U.S. Coast Guard personnel in Santa Rita are responsible not just for operations around Guam and the Commonwealth of the Northern Mariana Islands, but also answer requests for assistance from the island nations of Palau, the Marshall Islands and the Federated States of Micronesia. The three countries all have treaties with the U.S. called the Compacts of Free Association, which give the U.S. military access to their waters and airspace in return for development aid, visa-free travel to the U.S. and other benefits.
Palau, in particular, has aggressively battled illegal fishing in its waters. Many Pacific island nations lack navies or coast guards of their own to defend their waters from illegal fishing operations and other potential threats. Leaders from both Palau and the FSM have signed agreements for new U.S. bases in their countries and have discussed stationing U.S. Coast Guard assets in their islands to bolster their own small maritime police forces.
But it’s not just fish that has regional leaders concerned. Palauan authorities in 2022 called on U.S. Coast Guard to help track a Chinese research vessel that had entered its waters unannounced. A Coast Guard HC-130 Hercules based out of Barbers Point flew out to Palau and made radio contact with the vessel’s crew members, who told the Americans they were waiting out a storm. Before coming to Palau, the ship had been spotted moving through the maritime territories of India, Malaysia and the Philippines.

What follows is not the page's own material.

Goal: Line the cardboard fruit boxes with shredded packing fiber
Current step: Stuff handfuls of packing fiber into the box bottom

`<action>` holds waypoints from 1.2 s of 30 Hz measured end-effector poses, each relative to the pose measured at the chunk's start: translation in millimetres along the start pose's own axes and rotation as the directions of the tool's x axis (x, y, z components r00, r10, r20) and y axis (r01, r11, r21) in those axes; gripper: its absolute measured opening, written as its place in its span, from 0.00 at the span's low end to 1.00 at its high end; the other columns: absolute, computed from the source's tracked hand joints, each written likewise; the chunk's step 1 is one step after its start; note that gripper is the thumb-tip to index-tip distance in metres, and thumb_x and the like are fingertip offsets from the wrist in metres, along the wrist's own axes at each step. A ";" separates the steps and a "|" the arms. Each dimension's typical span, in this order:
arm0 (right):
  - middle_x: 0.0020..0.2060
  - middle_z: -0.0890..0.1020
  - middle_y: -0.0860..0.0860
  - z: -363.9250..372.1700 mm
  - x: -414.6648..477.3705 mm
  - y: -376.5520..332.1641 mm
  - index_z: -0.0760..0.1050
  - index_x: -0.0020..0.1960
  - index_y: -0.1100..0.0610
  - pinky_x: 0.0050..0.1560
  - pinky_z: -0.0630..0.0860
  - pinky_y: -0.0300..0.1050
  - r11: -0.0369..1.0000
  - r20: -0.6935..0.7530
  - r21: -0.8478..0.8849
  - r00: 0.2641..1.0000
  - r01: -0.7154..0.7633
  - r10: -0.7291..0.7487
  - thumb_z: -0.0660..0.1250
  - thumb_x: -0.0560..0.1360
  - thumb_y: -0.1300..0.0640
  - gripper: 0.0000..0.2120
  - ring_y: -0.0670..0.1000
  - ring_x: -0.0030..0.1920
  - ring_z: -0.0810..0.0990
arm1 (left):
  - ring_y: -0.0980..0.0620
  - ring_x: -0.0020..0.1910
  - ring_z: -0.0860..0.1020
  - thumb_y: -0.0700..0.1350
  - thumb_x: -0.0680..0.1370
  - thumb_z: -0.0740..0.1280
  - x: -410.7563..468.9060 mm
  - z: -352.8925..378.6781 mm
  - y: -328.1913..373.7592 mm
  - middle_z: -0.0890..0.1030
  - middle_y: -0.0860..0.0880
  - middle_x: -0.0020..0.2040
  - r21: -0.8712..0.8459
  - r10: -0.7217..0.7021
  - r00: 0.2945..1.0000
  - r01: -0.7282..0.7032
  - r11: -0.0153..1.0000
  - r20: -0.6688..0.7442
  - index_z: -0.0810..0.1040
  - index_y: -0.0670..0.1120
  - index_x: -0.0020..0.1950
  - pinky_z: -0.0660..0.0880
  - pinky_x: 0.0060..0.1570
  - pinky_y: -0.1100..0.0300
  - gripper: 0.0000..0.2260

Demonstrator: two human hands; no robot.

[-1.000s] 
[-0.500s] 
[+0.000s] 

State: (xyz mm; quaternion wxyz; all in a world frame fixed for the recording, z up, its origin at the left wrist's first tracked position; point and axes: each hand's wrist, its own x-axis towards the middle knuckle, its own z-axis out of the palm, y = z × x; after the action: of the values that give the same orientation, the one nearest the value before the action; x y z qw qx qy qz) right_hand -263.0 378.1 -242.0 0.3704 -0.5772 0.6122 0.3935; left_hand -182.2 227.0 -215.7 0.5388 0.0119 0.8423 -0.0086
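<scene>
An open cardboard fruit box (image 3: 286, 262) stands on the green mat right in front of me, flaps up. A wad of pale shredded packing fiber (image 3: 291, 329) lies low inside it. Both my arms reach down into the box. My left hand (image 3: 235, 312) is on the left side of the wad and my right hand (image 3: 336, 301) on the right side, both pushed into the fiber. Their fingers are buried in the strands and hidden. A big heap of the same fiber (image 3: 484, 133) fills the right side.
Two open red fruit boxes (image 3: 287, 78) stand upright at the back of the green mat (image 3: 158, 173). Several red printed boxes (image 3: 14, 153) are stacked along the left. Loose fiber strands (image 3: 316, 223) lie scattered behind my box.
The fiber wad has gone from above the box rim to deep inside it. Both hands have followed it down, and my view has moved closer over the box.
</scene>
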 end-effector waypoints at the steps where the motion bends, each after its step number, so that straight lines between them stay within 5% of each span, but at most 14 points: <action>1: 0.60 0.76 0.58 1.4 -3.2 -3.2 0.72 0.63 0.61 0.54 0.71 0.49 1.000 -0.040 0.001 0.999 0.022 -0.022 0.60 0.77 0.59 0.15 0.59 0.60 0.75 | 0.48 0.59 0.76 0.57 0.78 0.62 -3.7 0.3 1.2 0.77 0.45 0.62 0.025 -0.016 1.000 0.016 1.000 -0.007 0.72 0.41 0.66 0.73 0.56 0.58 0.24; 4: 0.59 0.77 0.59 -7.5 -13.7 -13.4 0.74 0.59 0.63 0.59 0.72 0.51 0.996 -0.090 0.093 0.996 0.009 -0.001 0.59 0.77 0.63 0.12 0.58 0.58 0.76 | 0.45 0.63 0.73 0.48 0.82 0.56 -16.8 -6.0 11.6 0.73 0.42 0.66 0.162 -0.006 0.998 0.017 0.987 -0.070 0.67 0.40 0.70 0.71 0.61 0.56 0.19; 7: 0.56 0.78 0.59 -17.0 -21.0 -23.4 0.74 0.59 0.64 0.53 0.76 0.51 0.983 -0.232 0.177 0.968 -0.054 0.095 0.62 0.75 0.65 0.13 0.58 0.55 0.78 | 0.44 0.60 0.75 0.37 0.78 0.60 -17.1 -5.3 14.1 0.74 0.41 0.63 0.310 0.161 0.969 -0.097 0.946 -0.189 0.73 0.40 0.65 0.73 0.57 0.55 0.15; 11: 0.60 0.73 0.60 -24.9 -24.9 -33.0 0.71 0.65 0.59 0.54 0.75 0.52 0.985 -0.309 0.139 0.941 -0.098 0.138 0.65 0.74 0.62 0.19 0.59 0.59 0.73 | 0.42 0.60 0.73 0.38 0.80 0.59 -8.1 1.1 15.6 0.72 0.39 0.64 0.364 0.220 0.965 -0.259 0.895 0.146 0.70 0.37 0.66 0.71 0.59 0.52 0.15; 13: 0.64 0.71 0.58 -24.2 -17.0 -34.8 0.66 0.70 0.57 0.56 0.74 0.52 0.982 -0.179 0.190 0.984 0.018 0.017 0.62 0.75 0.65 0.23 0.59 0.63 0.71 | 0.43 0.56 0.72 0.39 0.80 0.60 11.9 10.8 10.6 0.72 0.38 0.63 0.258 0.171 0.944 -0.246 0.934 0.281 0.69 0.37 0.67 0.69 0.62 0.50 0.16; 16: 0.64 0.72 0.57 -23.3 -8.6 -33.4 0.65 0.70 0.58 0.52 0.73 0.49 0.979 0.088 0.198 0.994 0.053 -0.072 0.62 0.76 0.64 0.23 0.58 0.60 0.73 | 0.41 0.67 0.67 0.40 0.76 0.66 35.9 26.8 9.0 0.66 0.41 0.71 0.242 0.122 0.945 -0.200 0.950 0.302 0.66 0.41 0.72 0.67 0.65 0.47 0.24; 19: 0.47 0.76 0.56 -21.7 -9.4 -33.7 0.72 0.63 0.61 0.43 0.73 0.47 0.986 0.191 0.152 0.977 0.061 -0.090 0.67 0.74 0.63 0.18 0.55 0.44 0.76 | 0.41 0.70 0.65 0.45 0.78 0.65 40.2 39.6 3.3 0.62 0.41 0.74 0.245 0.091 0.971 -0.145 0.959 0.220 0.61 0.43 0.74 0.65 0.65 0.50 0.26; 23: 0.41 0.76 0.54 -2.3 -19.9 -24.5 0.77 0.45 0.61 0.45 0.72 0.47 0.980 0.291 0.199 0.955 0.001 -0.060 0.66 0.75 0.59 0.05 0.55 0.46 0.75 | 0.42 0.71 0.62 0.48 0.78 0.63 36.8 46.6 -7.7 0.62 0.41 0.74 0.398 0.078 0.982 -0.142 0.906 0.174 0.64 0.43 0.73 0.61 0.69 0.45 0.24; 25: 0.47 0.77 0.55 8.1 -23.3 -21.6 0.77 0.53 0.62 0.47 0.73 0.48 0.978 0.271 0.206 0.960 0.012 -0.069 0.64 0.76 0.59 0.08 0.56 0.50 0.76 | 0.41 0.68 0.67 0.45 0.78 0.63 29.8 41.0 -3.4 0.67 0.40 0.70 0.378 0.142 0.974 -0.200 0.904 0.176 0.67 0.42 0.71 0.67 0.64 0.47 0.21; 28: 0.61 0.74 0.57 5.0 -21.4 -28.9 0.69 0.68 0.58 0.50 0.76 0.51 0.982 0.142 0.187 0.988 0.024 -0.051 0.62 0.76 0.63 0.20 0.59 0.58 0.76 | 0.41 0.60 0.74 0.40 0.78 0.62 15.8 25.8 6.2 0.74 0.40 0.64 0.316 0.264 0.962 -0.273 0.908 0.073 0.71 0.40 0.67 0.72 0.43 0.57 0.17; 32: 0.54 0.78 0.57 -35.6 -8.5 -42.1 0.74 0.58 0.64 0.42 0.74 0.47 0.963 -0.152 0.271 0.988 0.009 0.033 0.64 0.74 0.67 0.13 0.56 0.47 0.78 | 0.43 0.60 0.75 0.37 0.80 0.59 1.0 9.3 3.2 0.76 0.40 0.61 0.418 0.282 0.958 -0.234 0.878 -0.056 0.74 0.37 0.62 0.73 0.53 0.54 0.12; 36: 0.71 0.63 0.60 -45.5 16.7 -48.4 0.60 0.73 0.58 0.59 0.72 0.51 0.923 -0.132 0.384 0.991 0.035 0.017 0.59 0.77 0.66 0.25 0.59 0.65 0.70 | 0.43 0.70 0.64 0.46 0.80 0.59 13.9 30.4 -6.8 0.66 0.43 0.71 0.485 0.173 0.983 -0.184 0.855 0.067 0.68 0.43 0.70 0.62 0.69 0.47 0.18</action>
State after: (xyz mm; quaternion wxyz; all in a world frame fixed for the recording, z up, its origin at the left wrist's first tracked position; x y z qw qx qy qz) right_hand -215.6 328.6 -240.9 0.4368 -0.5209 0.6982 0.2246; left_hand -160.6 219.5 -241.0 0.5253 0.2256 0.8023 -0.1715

This month FSM President David Panuelo accused China of “political warfare” in a letter dated March 9 to other national leaders, alleging that Chinese officials have sought to gain influence across the Pacific islands through bribes, threats and espionage. He wrote that Chinese survey vessels had been operating inside the FSM’s ocean territory to map potential resources and submarine travel paths under the guise of research.